Handbook Of The Fundamentals Of Financial Decision Making In 2 Parts written by Leonard C Maclean and has been published by World Scientific this book supported file pdf, txt, epub, kindle and other format this book has been release on 2013-05-10 with Business & Economics categories.


This handbook in two parts covers key topics of the theory of financial decision making. Some of the papers discuss real applications or case studies as well. There are a number of new papers that have never been published before especially in Part II.Part I is concerned with Decision Making Under Uncertainty. This includes subsections on Arbitrage, Utility Theory, Risk Aversion and Static Portfolio Theory, and Stochastic Dominance. Part II is concerned with Dynamic Modeling that is the transition for static decision making to multiperiod decision making. The analysis starts with Risk Measures and then discusses Dynamic Portfolio Theory, Tactical Asset Allocation and Asset-Liability Management Using Utility and Goal Based Consumption-Investment Decision Models.A comprehensive set of problems both computational and review and mind expanding with many unsolved problems are in an accompanying problems book.
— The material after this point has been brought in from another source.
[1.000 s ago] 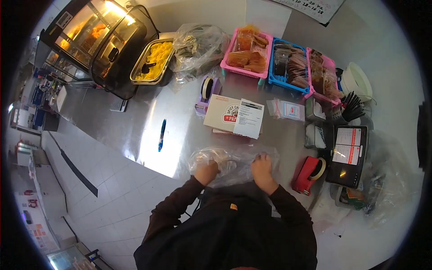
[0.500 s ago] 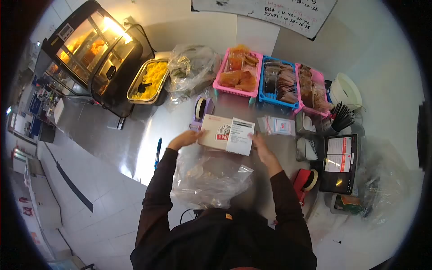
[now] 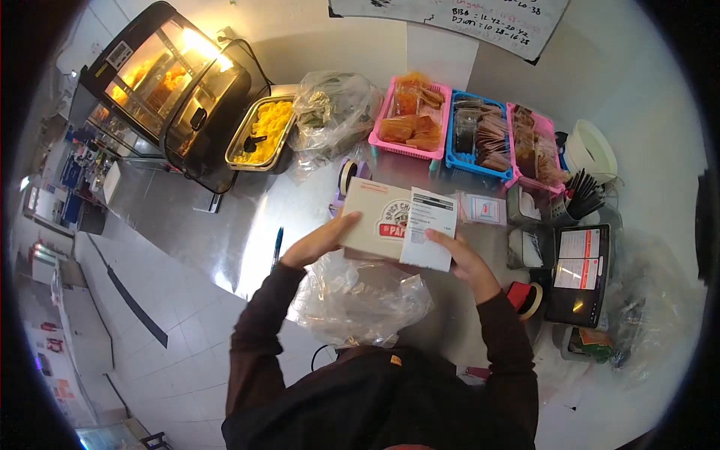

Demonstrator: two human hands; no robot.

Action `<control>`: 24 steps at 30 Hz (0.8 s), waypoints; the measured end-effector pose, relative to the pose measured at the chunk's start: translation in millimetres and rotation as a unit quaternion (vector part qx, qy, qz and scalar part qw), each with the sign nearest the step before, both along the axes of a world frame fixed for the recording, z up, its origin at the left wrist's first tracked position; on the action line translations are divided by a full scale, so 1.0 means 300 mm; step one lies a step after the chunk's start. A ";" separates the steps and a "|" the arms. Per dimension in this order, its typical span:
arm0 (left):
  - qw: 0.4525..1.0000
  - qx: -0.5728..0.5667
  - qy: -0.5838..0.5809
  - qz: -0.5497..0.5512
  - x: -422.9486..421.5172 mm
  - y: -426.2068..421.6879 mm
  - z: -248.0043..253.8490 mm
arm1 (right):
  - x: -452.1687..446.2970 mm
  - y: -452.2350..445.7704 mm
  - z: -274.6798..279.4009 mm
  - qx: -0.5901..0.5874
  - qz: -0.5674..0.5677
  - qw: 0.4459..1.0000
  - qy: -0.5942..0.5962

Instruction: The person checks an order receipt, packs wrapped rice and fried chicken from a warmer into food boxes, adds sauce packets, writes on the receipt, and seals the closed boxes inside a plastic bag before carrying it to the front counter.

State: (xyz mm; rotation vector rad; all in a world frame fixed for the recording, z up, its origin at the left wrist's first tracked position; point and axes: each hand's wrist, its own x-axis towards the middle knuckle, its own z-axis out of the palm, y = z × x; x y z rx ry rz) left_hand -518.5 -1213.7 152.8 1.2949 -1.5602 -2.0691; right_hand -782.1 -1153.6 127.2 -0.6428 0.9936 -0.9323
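Between my two hands is a cardboard food box (image 3: 369, 221) with a red and black logo on its top. A printed paper receipt (image 3: 429, 238) lies over the right part of the lid. My left hand (image 3: 324, 238) grips the box's left edge, and my right hand (image 3: 459, 259) holds its right end with the thumb on the receipt. Beneath the box, nearer my body, a clear plastic bag (image 3: 360, 304) lies crumpled on the steel table. A purple tape dispenser (image 3: 347, 180) stands just behind the box's left corner.
A lit food warmer (image 3: 165, 90), a tray of yellow food (image 3: 262, 135) and sachet-filled baskets (image 3: 409, 120) line the back. At right are a tablet (image 3: 577, 274), a cup of black straw-like sticks (image 3: 577, 199) and a red tape dispenser (image 3: 521, 296). A blue pen (image 3: 277, 246) lies left.
The box with the receipt has come up nearer to the camera and turned slightly, both hands moving with it. My right thumb now lies over the receipt. The whole view has shifted a little.
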 end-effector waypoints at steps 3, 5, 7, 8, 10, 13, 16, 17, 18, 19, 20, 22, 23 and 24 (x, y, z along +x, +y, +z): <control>0.994 0.018 -0.085 -0.064 0.075 0.094 0.171 | 0.068 0.088 0.079 0.026 0.049 0.998 -0.026; 0.988 0.064 -0.116 -0.076 0.150 0.159 0.136 | 0.118 0.153 0.051 0.054 0.086 0.994 -0.039; 0.988 0.071 -0.126 -0.058 0.190 0.253 0.111 | 0.166 0.204 -0.063 0.095 0.133 0.986 -0.038; 0.985 0.115 -0.121 -0.033 0.227 0.289 0.020 | 0.192 0.239 -0.127 0.088 0.139 0.986 -0.030; 0.988 0.128 -0.076 0.045 0.253 0.392 -0.114 | 0.244 0.314 -0.253 0.072 0.148 0.986 -0.013; 0.978 0.168 -0.007 0.120 0.286 0.509 -0.252 | 0.297 0.420 -0.334 -0.151 0.027 0.973 0.173; 0.983 0.138 -0.068 0.101 0.308 0.519 -0.228 | 0.247 0.421 -0.343 -0.080 0.033 0.992 0.089; 0.984 0.109 -0.124 0.073 0.316 0.495 -0.189 | 0.197 0.388 -0.356 -0.008 0.049 0.998 -0.030; 0.979 0.069 -0.192 0.033 0.394 0.461 -0.300 | 0.163 0.371 -0.365 -0.066 0.032 0.987 0.141; 0.960 -0.062 -0.264 0.065 0.349 0.451 -0.218 | 0.138 0.357 -0.366 -0.123 0.012 0.944 0.307; 0.919 -0.191 -0.331 0.094 0.274 0.435 -0.104 | 0.131 0.346 -0.369 -0.176 -0.010 0.869 0.462; 0.837 -0.470 -0.277 -0.037 0.144 0.406 -0.010 | 0.151 0.307 -0.468 -0.230 -0.016 0.854 0.466; 0.791 -0.513 -0.308 -0.126 0.070 0.429 -0.021 | 0.155 0.288 -0.518 -0.256 -0.019 0.845 0.470; 0.734 -0.552 -0.335 -0.211 0.010 0.448 -0.030 | 0.154 0.263 -0.546 -0.272 0.028 0.825 0.494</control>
The handbook plus the book of problems form a very strong set of materials for PhD and Masters courses both as the main or as supplementary text in finance theory, financial decision making and portfolio theory. For researchers, it is a valuable resource being an up to date treatment of topics in the classic books on these topics by Johnathan Ingersoll in 1988, and William Ziemba and Raymond Vickson in 1975 (updated 2nd edition published in 2006).